Written by Gugu Sithole-Tyali (topic: innovation)
Human nature’s resistance to change is well-known. We tend to cling to what is familiar … known … safe. The same is true within organisations. After all, change management programmes exist for a reason. But, similarly, we all know the saying, “Insanity … doing the same thing over and over again and expecting different results.”
Innovation, by its very nature, calls for new, different, fresh, and out-the-box thinking and practices. With futurists predicting more change in the next 20 years than the last 300, innovation has long been heralded as vital for organisational survival.
Turning ‘Corporate Antibodies’ Into Corporate Allies
So how do we marry the two? How do we facilitate innovation, ingraining an innovative culture within organisations, on the back of human nature’s need to stick to what is known? Whilst it’s key to balance the dynamic between too much resistance and too much enthusiasm, as vital to success is winning over ‘corporate antibodies’, which are described by the Harvard Business Review as “individuals that extinguish a new idea as soon as it begins to course through the organisation”.
Make no mistake though, ‘corporate antibodies’ have a meaningful role to play. Although it’s easy to simply discount them as ‘naysayers’, these are also the individuals who often, with the organisation’s best interests at heart, are in a position to truly evaluate and assess potential risks linked to any new initiative. Yet, too much of anything is not always good. So, how do we work with ‘corporate antibodies’ in a positive and productive manner? Here’s my quick take.
Get buy-in and support from leadership
As with any new initiative, innovation is no different. Support from the upper ranks will always have a vital role to play, sending a clear message that this is top of the CEO’s agenda.
Identify and engage
Identify potential naysayers (antibodies) upfront and engage. Be clear, communicating the ‘idea’, its benefits and why you require their support. However, be mindful that it may often not be as easy as that. Be prepared to deal with a myriad of responses, ranging from “I thought of that already or it will never work” through to “we can’t afford it, who will do it, it won’t fit our company.” To get them on board, you will need to make them understand that the new initiative is not a threat, is aligned to the organisation and its goals, and that they’re fundamental to its success. Work with these individuals to evaluate and if relevant, then discount, the very risks they may give voice to.
Be sure to prioritise
“Why bother with new innovative, time wasting, initiatives when we are struggling to make target?” Though today’s revenue will always be a priority, there does need to be a careful balance between the ‘old’ and the ‘new’. Yes, targets need to be met and bottom lines driven. However, to build a truly sustainable company, organisations need to be looking beyond today and into tomorrow. Engage with potential cynics around how the world may look in five or ten years, what type of solutions will be required and what needs to be done today to be relevant in that world.
Loosen the reigns
Organisational structures exist to guide, mentor, and manage. Whilst vital in so many instances, it can also be controlling. Different management structures will need to be put in place. A manager that has managed his team for the last 10 to 20 years might very well be resistant to a new way of being. Take your team along with you on the journey, drawing senior executives and management into your confidence, involving them in the process. Select champions or power sponsors to drive the initiative, across the organisation.

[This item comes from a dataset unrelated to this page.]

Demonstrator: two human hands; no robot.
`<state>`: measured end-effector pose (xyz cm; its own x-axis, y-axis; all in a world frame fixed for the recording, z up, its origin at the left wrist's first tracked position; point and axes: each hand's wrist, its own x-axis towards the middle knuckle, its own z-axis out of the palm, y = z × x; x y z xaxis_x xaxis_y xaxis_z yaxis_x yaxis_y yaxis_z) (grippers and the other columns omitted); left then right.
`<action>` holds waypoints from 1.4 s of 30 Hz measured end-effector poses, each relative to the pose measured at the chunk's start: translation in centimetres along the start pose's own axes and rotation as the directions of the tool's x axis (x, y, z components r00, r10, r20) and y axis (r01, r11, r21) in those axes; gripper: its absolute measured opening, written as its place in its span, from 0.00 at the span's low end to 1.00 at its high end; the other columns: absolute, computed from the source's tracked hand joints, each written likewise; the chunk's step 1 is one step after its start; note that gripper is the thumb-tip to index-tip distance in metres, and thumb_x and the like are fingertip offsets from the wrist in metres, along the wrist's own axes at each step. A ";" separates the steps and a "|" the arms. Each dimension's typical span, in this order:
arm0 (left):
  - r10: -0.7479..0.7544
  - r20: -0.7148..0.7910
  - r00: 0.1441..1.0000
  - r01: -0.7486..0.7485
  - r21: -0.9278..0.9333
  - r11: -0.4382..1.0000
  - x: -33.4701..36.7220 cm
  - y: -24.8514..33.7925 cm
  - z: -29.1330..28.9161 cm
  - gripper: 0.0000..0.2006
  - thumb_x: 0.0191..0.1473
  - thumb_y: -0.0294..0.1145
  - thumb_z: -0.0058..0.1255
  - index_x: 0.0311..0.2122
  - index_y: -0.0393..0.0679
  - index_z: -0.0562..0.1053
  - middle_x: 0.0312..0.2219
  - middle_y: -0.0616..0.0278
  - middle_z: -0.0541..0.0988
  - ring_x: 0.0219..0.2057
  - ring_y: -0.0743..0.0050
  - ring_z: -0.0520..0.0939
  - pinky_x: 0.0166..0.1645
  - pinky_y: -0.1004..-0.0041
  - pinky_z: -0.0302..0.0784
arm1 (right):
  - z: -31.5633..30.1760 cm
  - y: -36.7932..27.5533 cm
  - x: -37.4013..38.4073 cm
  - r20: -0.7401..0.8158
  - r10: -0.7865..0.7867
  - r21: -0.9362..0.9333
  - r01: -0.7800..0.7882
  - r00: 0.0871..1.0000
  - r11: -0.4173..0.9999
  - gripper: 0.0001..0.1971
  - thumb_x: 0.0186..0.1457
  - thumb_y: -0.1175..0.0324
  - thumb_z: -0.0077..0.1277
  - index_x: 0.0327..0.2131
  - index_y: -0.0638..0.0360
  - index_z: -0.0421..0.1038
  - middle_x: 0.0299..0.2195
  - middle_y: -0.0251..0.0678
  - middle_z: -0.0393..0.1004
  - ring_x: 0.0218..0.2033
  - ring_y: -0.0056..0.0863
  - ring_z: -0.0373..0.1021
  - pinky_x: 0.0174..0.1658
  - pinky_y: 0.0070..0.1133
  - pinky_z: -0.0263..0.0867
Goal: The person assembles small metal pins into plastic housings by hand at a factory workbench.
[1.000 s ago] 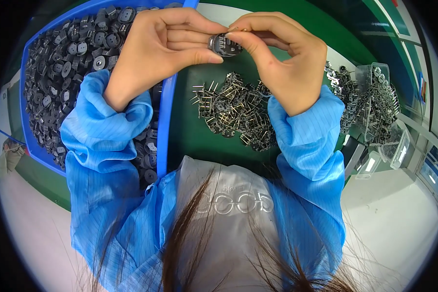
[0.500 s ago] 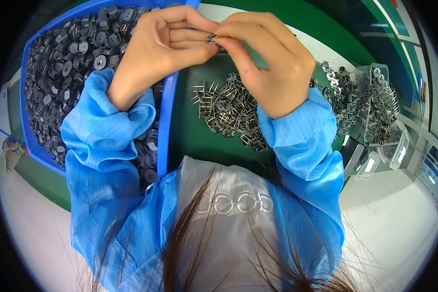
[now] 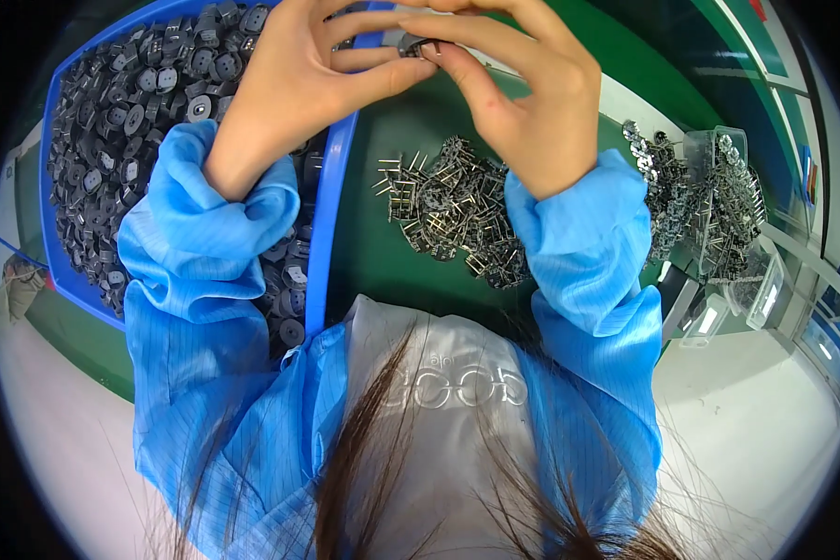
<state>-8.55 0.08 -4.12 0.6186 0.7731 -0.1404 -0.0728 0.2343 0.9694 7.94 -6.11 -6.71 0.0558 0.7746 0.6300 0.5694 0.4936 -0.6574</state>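
Observation:
At the top of the head view, a small dark rounded part sits between the fingertips of both hands. My left hand is closed on it from the left, with thumb and fingers meeting at the part. From the right, the thumb and fingers of my right hand pinch the same part. Fingertips hide much of it, so its exact kind cannot be told. Below the hands lies a loose pile of small dark pieces with metal pins, apart from both hands.
A large blue bin full of dark round plastic parts stands at the left. The pile rests on a green work surface. Toward the right are a clear plastic box of pinned metal pieces and more pieces beside it.
Both hands have shifted slightly up and away with the part. Their fingers have moved on it, and more of its dark body shows now.

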 end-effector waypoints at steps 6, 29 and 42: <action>0.399 0.235 0.887 -0.352 0.901 0.253 -0.3 0.8 -6.3 0.17 0.40 0.16 0.58 0.39 0.40 0.72 0.38 0.63 0.77 0.40 0.71 0.78 0.39 0.75 0.75 | -0.7 3.5 2.7 0.098 0.276 -0.251 -0.244 0.956 0.937 0.06 0.45 0.79 0.55 0.30 0.64 0.77 0.27 0.40 0.73 0.25 0.30 0.73 0.28 0.20 0.68; 0.042 0.308 0.951 -0.307 0.908 0.285 -0.9 -1.7 -11.3 0.14 0.34 0.17 0.59 0.30 0.35 0.68 0.30 0.56 0.70 0.31 0.59 0.72 0.38 0.69 0.69 | -1.1 -1.0 -5.0 0.495 0.591 -0.378 -0.454 0.637 0.807 0.08 0.44 0.68 0.57 0.30 0.57 0.76 0.24 0.41 0.77 0.27 0.39 0.74 0.34 0.29 0.71; 0.075 -0.032 0.997 0.009 0.959 0.284 -0.2 0.8 -8.8 0.05 0.43 0.19 0.55 0.26 0.34 0.70 0.30 0.55 0.78 0.31 0.70 0.79 0.40 0.74 0.74 | -4.0 -1.4 -4.2 0.515 0.524 -0.285 -0.441 0.678 0.851 0.09 0.42 0.79 0.52 0.32 0.61 0.73 0.24 0.40 0.76 0.26 0.34 0.75 0.32 0.25 0.72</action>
<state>-15.60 5.28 -5.11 0.5864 0.8066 -0.0739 0.7350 -0.4915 0.4672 10.19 -11.63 -6.81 -0.0863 0.9877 -0.1302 0.6941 -0.0341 -0.7191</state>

Be mindful of strategy and execution
Connect any new programme into overall strategy and execution, with clearly defined roles and processes (a safe and happy place for many).
Less hype, more action
Innovation is about so much more than fancy titles or bouncy balls in the canteen. Naysayers may very well be wary of ‘bells and whistles’, and understandably so! Fun initiatives can go a long way to driving an innovative culture but be sure it’s the bonus and not the essence of what you are trying to achieve.
Be sure to constantly review any new programme. Evaluate successes and risks, best practices and any changes that need to be made, engaging with all to ensure they continue to feel heard and part of the process.
Communicate. Communicate. Communicate!
Throughout every step of any process, constant communication is vital. Embed a clear communication plan into the very DNA of any new initiative. Clarity as to what is going on, what can be expected, and status updates, goes a long way to assuaging anxieties, keeping everyone travelling together on the journey with you.